--- What needs to be done ---
Nothing is to be altered; the data must be repeated exactly.

### Recorded data

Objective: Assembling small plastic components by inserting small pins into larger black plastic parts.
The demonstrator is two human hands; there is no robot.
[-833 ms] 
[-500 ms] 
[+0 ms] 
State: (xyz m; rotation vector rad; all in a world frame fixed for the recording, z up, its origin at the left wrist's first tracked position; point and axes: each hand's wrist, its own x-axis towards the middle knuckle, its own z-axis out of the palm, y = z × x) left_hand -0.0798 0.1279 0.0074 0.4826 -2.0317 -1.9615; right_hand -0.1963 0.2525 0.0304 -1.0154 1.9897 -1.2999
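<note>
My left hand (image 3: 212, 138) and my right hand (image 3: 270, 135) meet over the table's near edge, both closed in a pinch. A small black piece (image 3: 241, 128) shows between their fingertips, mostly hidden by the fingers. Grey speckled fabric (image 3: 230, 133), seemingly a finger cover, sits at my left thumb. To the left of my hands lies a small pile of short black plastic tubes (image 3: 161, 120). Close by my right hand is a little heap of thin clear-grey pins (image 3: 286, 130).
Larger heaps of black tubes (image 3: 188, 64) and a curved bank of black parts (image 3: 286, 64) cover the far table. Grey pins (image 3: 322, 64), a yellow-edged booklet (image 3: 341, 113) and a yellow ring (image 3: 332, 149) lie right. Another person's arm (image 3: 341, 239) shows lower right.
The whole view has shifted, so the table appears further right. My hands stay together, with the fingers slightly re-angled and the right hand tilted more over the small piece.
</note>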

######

--- Response to this task ---
Objective: Assembling small plastic components by inserting small pins into larger black plastic parts.
The demonstrator is two human hands; there is no robot.
[-833 ms] 
[-500 ms] 
[+0 ms] 
State: (xyz m; rotation vector rad; all in a world frame fixed for the recording, z up, its origin at the left wrist's first tracked position; point and axes: each hand's wrist, its own x-axis towards the middle knuckle, its own z-axis out of the palm, y = z × x) left_hand -0.0798 0.1279 0.0074 0.4826 -2.0317 -1.9615; right_hand -0.1963 0.2525 0.0304 -1.0154 1.9897 -1.2999
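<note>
My left hand (image 3: 212, 138) and my right hand (image 3: 270, 135) meet over the table's near edge, both closed in a pinch. A small black piece (image 3: 241, 128) shows between their fingertips, mostly hidden by the fingers. Grey speckled fabric (image 3: 230, 133), seemingly a finger cover, sits at my left thumb. To the left of my hands lies a small pile of short black plastic tubes (image 3: 161, 120). Close by my right hand is a little heap of thin clear-grey pins (image 3: 286, 130).
Larger heaps of black tubes (image 3: 188, 64) and a curved bank of black parts (image 3: 286, 64) cover the far table. Grey pins (image 3: 322, 64), a yellow-edged booklet (image 3: 341, 113) and a yellow ring (image 3: 332, 149) lie right. Another person's arm (image 3: 341, 239) shows lower right.
The whole view has shifted, so the table appears further right. My hands stay together, with the fingers slightly re-angled and the right hand tilted more over the small piece.
</note>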

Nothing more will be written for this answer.